**Requirement**: Everything from the line with "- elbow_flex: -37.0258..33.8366" to the end of the data below must be returned exactly as it is, and nothing besides.

**Collected material**:
**********
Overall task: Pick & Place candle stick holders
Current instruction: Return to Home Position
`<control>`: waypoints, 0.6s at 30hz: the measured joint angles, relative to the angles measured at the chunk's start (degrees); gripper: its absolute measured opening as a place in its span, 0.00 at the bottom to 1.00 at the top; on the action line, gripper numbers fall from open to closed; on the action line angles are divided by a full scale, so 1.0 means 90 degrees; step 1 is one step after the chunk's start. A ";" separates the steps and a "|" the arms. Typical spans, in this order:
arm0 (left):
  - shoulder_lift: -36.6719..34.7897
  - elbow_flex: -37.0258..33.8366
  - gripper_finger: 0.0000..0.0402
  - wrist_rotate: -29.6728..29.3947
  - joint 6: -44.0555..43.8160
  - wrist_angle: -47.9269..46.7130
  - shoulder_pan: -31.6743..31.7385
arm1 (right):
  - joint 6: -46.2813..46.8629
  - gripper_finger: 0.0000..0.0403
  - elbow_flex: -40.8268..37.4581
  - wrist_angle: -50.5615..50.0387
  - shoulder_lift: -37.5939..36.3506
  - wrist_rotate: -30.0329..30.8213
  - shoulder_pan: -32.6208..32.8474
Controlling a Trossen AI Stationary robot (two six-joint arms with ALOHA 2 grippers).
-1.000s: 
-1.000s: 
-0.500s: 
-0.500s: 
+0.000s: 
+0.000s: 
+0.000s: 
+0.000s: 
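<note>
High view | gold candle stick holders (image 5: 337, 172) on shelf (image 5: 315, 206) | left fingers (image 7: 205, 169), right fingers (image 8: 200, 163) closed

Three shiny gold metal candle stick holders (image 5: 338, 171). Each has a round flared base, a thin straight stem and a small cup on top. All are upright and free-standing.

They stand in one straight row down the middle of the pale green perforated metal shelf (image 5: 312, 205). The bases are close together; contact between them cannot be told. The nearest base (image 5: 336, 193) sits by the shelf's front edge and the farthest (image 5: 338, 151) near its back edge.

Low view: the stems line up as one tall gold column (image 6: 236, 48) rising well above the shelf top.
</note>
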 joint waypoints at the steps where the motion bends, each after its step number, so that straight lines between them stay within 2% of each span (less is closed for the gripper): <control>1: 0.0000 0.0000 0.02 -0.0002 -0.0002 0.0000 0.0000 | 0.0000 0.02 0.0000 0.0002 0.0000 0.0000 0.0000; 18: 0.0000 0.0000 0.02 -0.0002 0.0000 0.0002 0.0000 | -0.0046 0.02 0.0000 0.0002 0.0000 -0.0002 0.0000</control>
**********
**Solution for this exercise**:
  - elbow_flex: -37.0258..33.8366
  - gripper_finger: 0.0000..0.0402
  - wrist_rotate: -29.6728..29.3947
  - joint 6: -44.0555..43.8160
  - wrist_angle: -47.9269..46.7130
  - shoulder_pan: -31.6743..31.7385
arm1 (right):
  - joint 6: -46.2813..46.8629
  - gripper_finger: 0.0000..0.0403
  - elbow_flex: -40.8268..37.4581
  - wrist_angle: -50.5615..50.0387
  - shoulder_lift: -37.5939..36.3506
  - wrist_rotate: -30.0329..30.8213
  - shoulder_pan: -32.6208..32.8474
Controlling a Trossen AI Stationary robot (two six-joint arms with ALOHA 2 grippers).
-1.000s: 
-1.000s: 
-0.500s: 
-0.500s: 
+0.000s: 
+0.000s: 
+0.000s: 
+0.000s: 
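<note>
High view | gold candle stick holders (image 5: 337, 172) on shelf (image 5: 315, 206) | left fingers (image 7: 205, 169), right fingers (image 8: 200, 163) closed

Three shiny gold metal candle stick holders (image 5: 338, 171). Each has a round flared base, a thin straight stem and a small cup on top. All are upright and free-standing.

They stand in one straight row down the middle of the pale green perforated metal shelf (image 5: 312, 205). The bases are close together; contact between them cannot be told. The nearest base (image 5: 336, 193) sits by the shelf's front edge and the farthest (image 5: 338, 151) near its back edge.

Low view: the stems line up as one tall gold column (image 6: 236, 48) rising well above the shelf top.
</note>
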 joint waypoints at the steps where the motion bends, each after its step number, so that straight lines between them stay within 2% of each span (less is closed for the gripper): <control>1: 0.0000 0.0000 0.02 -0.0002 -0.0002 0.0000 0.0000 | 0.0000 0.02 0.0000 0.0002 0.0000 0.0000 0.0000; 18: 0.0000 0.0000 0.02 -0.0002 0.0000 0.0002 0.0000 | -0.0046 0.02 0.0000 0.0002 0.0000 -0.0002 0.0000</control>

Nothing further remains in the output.